The computer-vision from abhishek-karmakar

Computer vision.

Overall plan

Face detection intiution

Viola jones algorithm.
Haar like features
Integral image
Training Classifiers
Adaptive Boosting (Ada boost)
Cascading

Viola Jones Algorithms

- One of the most powerful algorithms todate.
- Developed in 2001, 
- Slowly being surpassed by deeplearning but still very effective.
- Real time face detection in videos and photos.
- The algorithm first does Training & then Detection.

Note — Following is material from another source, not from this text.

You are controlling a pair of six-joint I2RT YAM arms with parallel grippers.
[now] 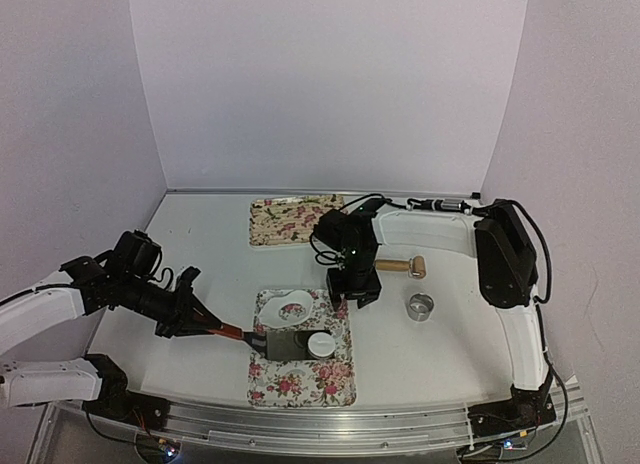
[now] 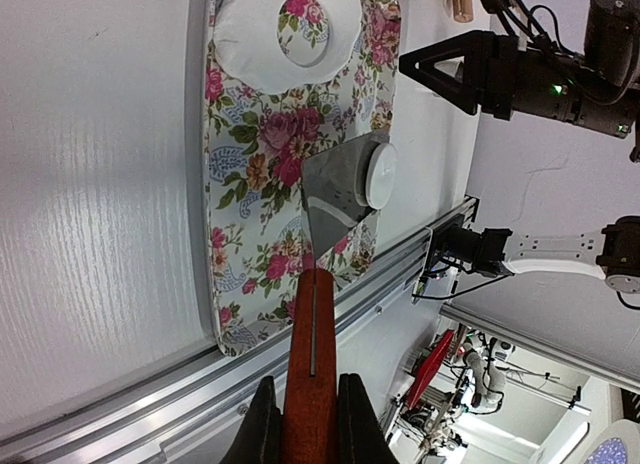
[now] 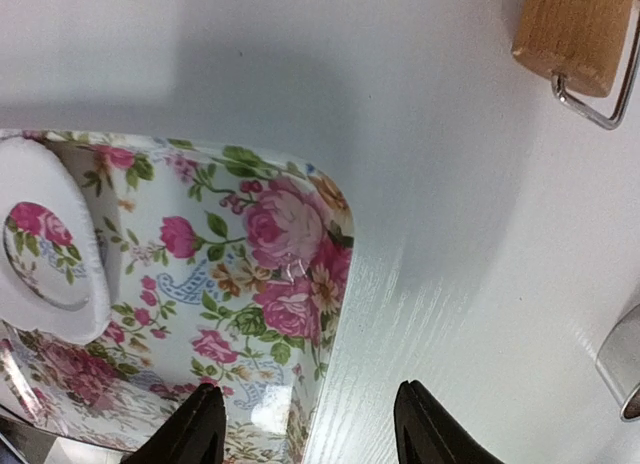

How the face detection happens.

- We'll take a photo, a frontal face, Viola Jones is designed for frontal face. 
- It first turns it into Grayscale. It will start looking for a face. 
- It will start from the top left and it will start looking for the features. Predefined features. Like Eyebrow, eyes, Nose, Mouth, Cheek,Chin
- In every step it will look for a feature and it will start looking for features like, Eyebrow, Nose, when it can detect a full face then it will
- When it finds all the features present in its box then it will highlight it 
- The size of the box also increase or decrease becase the face in the picture can be bigger or smaller. 
- When many boxes overlap then it understands that there is a face and it will finally highlight it.

Haar-Like Features.

- Developed by Mr. Alfred Harr. Some features. 
- Edge Features, Line Features & Four Rectangle feature. These features are understood by viola-jones and they were worked on. 
- In a photo they detect edges which help in understanding what kind of feature is present in a photo. 
- The viola-jones algorithm understands which Harr like feature is present in a block of calculation and then. 
- If you convert any photo in a grayscale then because of the light and shadow, there are most of the features which are present in almost any face. 
- If we devide a part of the box into a 2D array of pixel then we can devide the whole box into various intensity from 
- calculate the sum of all the pixels and then it divides by the number of pixel to find out the average to find out the intensity of the pixel. 
- Difference between the Average of Black and Average of white pixel , if that is equal to 1 or more than 0.3 then its similar to harr like feature
- If the value is > 0.3 then there is a Harr Like Feature, If on the other hand there is a 0.1 or less than the threshhold then there is no harr like feature. 
- The only thing that the algo knows that a set of pixel which is called a a feature needs to be found inthe whole image. 
- It might detect a type of feature in a lot of places in a photo but with the help of other attributes it will find out that maybe the detected features is not what it is. This happens via training. 
- after training it detects which features are commonly found in some part of the space.

Integral Image

- In order to evaluate if a feature is present we need to calculate the pixels and this is going to take a lot of compute power and is not very effecient , specially if this needs to be done very quickly over and over again. 
- To prevent this we have a hack and this is where the integral image comes in. 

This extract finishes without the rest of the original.